▶ [Task objective] Look through the material beneath and copy each line with the word "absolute".

▶ [Recorded information]
——————————

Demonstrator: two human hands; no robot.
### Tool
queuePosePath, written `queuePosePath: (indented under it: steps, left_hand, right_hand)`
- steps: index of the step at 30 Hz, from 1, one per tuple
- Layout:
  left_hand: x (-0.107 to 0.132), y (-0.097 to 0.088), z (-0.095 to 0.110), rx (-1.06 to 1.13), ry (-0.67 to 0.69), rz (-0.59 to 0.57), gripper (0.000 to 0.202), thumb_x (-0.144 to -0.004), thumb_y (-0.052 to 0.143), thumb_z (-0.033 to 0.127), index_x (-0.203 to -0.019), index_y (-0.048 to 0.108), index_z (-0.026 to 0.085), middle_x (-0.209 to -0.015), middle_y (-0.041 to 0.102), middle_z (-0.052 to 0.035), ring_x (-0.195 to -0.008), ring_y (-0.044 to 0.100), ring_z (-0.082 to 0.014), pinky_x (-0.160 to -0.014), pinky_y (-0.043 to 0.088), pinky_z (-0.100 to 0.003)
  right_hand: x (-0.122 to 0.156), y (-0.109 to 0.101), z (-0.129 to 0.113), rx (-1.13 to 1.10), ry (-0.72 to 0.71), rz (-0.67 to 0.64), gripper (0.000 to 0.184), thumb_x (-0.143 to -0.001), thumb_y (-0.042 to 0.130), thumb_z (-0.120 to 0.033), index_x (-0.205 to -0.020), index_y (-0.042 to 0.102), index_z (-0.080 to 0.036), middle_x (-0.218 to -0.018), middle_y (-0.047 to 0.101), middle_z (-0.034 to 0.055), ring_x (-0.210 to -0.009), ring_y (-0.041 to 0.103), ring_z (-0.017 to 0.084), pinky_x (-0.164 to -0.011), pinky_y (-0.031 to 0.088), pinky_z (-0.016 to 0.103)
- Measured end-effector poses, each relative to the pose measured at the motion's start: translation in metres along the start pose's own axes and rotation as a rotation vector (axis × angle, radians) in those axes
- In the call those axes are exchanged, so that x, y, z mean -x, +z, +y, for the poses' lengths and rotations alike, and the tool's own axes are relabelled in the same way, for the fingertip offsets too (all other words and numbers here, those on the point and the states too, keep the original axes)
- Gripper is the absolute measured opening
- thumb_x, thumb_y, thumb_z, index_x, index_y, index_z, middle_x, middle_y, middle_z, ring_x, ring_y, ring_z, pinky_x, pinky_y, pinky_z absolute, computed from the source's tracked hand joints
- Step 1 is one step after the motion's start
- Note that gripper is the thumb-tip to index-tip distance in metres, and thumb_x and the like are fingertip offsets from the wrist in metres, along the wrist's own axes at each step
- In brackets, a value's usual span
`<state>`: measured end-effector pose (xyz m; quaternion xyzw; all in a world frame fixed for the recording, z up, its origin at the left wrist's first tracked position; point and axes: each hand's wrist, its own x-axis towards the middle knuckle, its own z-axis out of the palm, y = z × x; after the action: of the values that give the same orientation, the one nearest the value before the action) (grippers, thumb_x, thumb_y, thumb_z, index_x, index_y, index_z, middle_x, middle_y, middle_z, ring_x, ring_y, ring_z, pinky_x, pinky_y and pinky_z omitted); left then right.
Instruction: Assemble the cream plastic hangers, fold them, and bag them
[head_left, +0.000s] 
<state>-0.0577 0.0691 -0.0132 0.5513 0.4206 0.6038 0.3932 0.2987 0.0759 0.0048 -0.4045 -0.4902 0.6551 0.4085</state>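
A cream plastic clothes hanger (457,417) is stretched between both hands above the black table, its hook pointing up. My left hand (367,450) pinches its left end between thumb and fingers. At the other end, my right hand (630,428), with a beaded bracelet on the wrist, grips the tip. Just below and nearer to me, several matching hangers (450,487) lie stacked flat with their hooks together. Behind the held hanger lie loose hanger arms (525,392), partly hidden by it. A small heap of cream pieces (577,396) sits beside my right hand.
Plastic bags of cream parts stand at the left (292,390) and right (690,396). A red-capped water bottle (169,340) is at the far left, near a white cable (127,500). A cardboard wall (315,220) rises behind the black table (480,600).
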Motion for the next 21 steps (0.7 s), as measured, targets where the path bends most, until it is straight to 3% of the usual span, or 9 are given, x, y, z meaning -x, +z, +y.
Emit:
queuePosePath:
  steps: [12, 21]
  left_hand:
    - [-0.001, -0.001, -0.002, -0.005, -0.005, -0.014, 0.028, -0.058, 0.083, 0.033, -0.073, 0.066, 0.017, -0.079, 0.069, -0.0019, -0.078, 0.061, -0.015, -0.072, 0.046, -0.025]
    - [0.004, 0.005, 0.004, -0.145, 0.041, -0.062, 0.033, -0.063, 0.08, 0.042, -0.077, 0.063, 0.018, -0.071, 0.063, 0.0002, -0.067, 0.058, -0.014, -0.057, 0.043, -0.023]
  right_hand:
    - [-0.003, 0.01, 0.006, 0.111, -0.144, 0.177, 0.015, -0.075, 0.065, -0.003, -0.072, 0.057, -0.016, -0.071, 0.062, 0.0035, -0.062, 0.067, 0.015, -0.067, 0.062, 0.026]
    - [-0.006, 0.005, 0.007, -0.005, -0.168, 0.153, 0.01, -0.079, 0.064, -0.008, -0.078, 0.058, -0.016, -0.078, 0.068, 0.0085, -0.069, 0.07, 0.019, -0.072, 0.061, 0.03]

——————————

▶ [Answer below]
- Gripper is the absolute measured opening
- thumb_x, thumb_y, thumb_z, index_x, index_y, index_z, middle_x, middle_y, middle_z, ring_x, ring_y, ring_z, pinky_x, pinky_y, pinky_z absolute, computed from the source's tracked hand joints

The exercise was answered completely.